Maid: Hard Work, Low Pay, and a Mother's Will to Survive

 

Summary (from the publisher): Evicted meets Nickel and Dimed in Stephanie Land's memoir about working as a maid, a beautiful and gritty exploration of poverty in America. Includes a foreword by Barbara Ehrenreich.

"My daughter learned to walk in a homeless shelter."

While the gap between upper middle-class Americans and the working poor widens, grueling low-wage domestic and service work—primarily done by women—fuels the economic success of the wealthy. Stephanie Land worked for years as a maid, pulling long hours while struggling as a single mom to keep a roof over her daughter's head. In Maid, she reveals the dark truth of what it takes to survive and thrive in today's inequitable society.

While she worked hard to scratch her way out of poverty as a single parent, scrubbing the toilets of the wealthy, navigating domestic labor jobs, higher education, assisted housing, and a tangled web of government assistance, Stephanie wrote. She wrote the true stories that weren't being told. The stories of overworked and underpaid Americans.

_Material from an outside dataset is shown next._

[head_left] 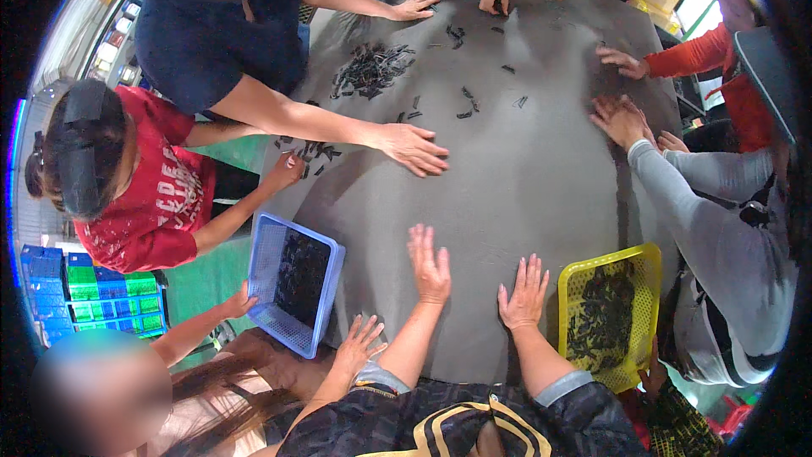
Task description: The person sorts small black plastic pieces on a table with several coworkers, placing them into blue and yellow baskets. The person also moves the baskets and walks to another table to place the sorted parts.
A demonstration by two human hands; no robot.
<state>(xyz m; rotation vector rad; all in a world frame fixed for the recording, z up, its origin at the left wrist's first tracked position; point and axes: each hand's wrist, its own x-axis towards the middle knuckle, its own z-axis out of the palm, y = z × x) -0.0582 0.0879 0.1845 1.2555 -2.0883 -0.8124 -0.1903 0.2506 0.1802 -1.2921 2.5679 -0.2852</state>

Written in honest, heart-rending prose and with great insight, Maid explores the underbelly of upper-middle class America and the reality of what it's like to be in service to them. "I'd become a nameless ghost," Stephanie writes. With this book, she gives voice to the "servant" worker, those who fight daily to scramble and scrape by for their own lives and the lives of their children.

Review: In this memoir, Stephanie Land details her grueling existence as a low-wage domestic worker and single mother. As a maid working full time and even with every form of public assistance she can qualify for, she still struggles to afford the tiniest of apartments and to feed and clothe her child. Just one major financial emergency stands between her and homelessness. Her story shows the reality of life in poverty and how hard it is to survive, let alone have the time, energy, and resources to try to improve your circumstances. This is an amazing story of resilience, hard work, and single motherhood. 

This was a moving story and I couldn't help but be reeled in by Stephanie's story and her dogged efforts to provide for her daughter Mia on her own. She comes across as hard working and determined, even in the face of setbacks and immense adversity. Often overlooked by society, she has a unique perspective to observe the homes and lives of her middle class clients, even as she goes home to her mold infested studio apartment and is condescended to by doctors who only see her as a poor, single mother. I listened to this on audible and it was read by the author herself, which gave it a personal touch. 

Of course, like with all memoirs, as a reader I wondered about the other version of events and what others would say about how she depicts herself and her life. There was also not much backstory presented, only vague references to her life in Alaska, physical abuse in her past relationships, and her mother leaving for Europe, with no real context. I know this memoir was intended to focus on her time working as a maid, but I would have loved some more detailed personal history. However, overall I thoroughly enjoyed this story and wish more people who view low-wage earners with scorn would be required to read this and see how difficult it truly is to move out of poverty once you are firmly planted in it.